Clearly, the reduction in hours called for in the June 4 IFSP was not linked to Lucas’ individual needs. Rather, the reduction was a consequence solely of the staffs vacation schedules. Regardless of the staffs summer plans, Lucas required a minimum of 12.5 hours of one-on-one services, as agreed to in the prior IFSP. Appellees argue that because the parents consented to the June 4 IFSP, they are estopped from disputing its terms. However, the parents objected to the IFSP, and consented only because they planned to provide Lucas with private services throughout the summer months. Furthermore, on July 22, 1996 (before the reduction in hours), Lucas’ parents removed him from the June 4 IFSP and enrolled him in private services in Portland. E.R. Tab 2; Final Order at 5. Appellees were well aware of the parents’ objections regarding the June 4 IFSP, and in fact suggested mediation to resolve the matter. Thus, the district court properly held that the parents are not barred from seeking reimbursement, because Appellees were on notice of the parents’ dissatisfaction with the offered services before the reduction in hours occurred. See E.R. Tab 12; Dist. Ct. Op. at 1011.
We conclude that the June 4 IFSP was not adequate under IDEA, because the reduction in hours to 7.5 hours per week between July 26 and September 16, 1996 was not linked to Lucas’ unique developmental needs. Because the June 4 IFSP was inadequate with regard to the services to be provided between July 26 and September 16, 1996, Appellees are entitled to reimbursement if their private placement and tutoring of Lucas was appropriate and reasonable. Whether Lucas’ parents are entitled to full reimbursement for their summer placement requires further inquiry by the district court on remand. On remand, the district court is authorized to “grant such relief as the court determines is appropriate.” 20 U.S.C. § 1415(e)(2). To determine whether Appellants are entitled to full or partial reimbursement of the $1500 they expended, the district court may consider the following factors, among others: the existence of other, perhaps more appropriate, substitute placements, the effort expended by Lucas’ parents in securing alternative placements and the general cooperative or uncooperative position of Appellees.
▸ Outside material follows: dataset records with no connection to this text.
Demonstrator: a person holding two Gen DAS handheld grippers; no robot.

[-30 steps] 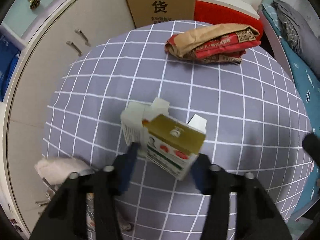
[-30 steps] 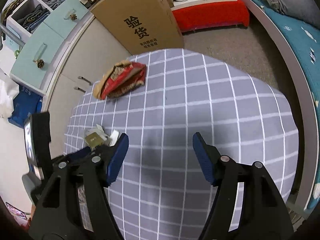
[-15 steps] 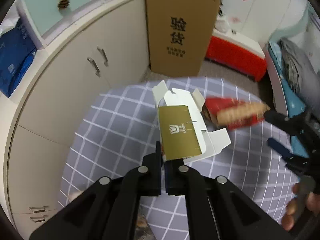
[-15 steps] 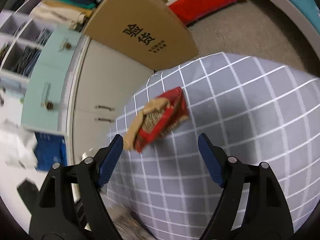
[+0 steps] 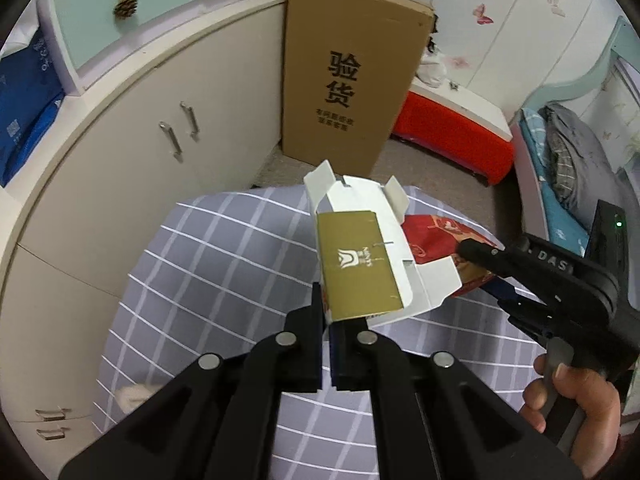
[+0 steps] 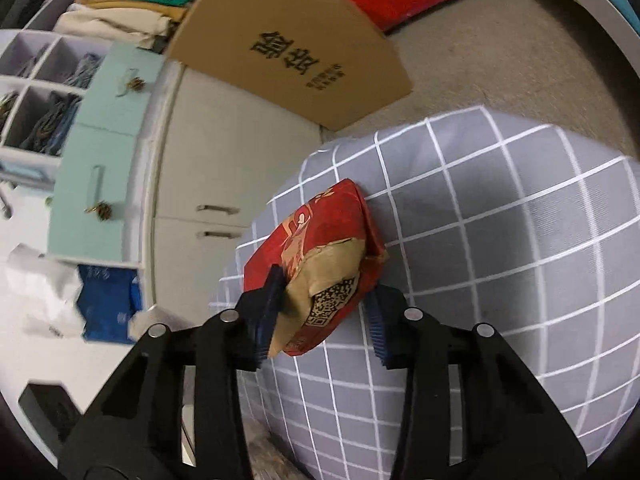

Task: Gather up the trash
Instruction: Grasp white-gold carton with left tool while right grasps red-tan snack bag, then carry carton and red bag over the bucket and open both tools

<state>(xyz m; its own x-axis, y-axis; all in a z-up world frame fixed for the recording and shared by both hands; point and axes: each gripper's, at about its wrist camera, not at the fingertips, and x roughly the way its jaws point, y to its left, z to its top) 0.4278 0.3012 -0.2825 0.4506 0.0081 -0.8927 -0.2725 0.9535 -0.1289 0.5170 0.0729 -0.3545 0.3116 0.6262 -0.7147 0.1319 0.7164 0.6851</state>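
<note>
My left gripper (image 5: 326, 320) pinches the lower edge of a flattened white carton (image 5: 360, 264), its gold panel facing up and its end flaps splayed open, held clear above the grey checked tablecloth (image 5: 208, 264). A crumpled red and brown paper bag (image 6: 320, 264) lies on its side near the cloth's far edge, a QR code printed on its torn brown end. My right gripper (image 6: 320, 328) straddles that end, one blue pad against the bag's left side, the other just beside its right; whether it bites yet I cannot tell.
</note>
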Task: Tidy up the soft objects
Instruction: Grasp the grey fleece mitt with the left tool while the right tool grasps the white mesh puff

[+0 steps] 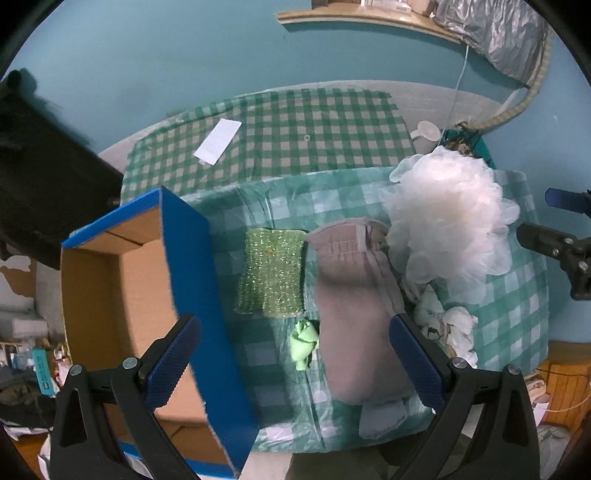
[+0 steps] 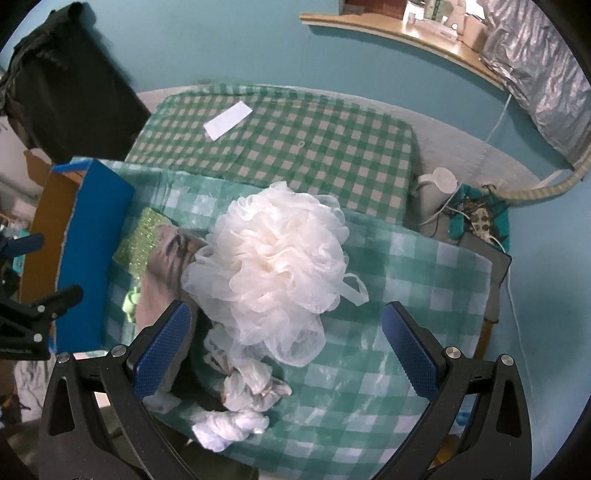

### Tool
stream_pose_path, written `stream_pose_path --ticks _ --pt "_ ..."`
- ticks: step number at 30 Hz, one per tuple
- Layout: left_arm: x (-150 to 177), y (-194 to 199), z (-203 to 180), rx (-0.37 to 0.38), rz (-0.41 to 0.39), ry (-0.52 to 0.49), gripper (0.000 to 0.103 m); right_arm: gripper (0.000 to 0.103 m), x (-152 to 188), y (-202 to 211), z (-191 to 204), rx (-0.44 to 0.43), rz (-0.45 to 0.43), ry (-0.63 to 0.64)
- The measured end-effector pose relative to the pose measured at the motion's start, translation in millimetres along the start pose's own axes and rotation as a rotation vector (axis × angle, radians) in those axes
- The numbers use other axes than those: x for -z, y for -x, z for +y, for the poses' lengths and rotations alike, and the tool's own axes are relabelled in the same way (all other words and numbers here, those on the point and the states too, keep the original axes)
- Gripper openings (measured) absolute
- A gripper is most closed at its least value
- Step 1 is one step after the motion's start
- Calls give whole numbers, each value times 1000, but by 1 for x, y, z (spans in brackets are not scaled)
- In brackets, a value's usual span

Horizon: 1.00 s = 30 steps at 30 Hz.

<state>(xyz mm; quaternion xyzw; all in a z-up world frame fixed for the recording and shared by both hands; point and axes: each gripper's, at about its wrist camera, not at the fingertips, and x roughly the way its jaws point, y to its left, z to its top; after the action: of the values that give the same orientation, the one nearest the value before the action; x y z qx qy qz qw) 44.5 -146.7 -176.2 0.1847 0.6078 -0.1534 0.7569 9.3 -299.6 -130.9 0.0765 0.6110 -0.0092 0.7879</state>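
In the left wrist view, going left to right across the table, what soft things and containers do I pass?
Cardboard box → green sparkly scrubber → grey-pink mitt → white mesh bath pouf.

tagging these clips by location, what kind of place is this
Probably a cluttered room in a home: teal painted wall, a wooden shelf of small items, and a table under a green checked cloth holding a bath pouf.

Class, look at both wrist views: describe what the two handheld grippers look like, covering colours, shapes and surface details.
Both match. The left gripper and right gripper each have two black plastic arms with triangular cut-outs and silver screws or rivets. Each finger carries a long blue pad with a fine knurled texture. No cables, hands or sleeves are visible.
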Motion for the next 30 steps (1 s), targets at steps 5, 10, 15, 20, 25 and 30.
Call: stream_pose_path --ticks 5,10,15,20,25,30 --pt "-7 -21 -6 -18 18 -11 102 102 -3 -23 -4 11 40 13" --pt "-14 -39 -11 -3 55 -10 102 102 -8 -38 -9 12 65 14" --pt "-21 -52 -16 -4 80 -10 102 102 -15 -51 -9 12 85 18" --pt "-24 -60 -19 -10 92 -11 102 102 -21 -67 -6 5 108 24" --pt "-27 -72 -17 13 119 18 102 102 -24 -81 -2 -6 132 26" --pt "-26 -85 -18 23 159 24 102 102 -24 -96 0 -15 163 32"
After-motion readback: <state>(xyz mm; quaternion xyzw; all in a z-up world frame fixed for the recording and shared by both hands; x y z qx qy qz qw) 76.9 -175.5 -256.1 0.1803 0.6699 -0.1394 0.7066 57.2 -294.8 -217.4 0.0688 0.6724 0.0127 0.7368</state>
Thus, we hold that Appellants are not entitled to reimbursement for expenses associated with their decision to supplement the March 6 IFSP, and we reverse and remand to the district court to determine the appropriate amount of reimbursement due to Lucas’ parents for its expenses incurred between July 26 and September 16,1996.
AFFIRMED in part, REVERSED in part and REMANDED to the district *1152court for proceedings consistent with this opinion.
. Children under the age of three-i.e., infants and toddlers-must be provided with services to promote their overall development, including physical development, cognitive development, communication development, social or emotional development and adoptive development. See 20 U.S.C. § 1472(2); Or.Rev.Stat. § 343.035(6)(a) ("Early intervention services means services for preschool children with disabilities from birth until three years of age that are [d]esigned to meet the developmental needs of children with disabilities and the needs of the family related to enhancing the child's development ....”) (internal quotation marks omitted).
. All references to Title 20 of the United States Code are to the 1996 version, the applicable law under which Appellants' claim accrued. Effective July 1, 1998, IDEA provisions relating to infants and toddlers are contained in 20 U.S.C. § 1431 et seq. See P.L. 105-17, Title I, §§ 101, 111 Stat. 37 (1997).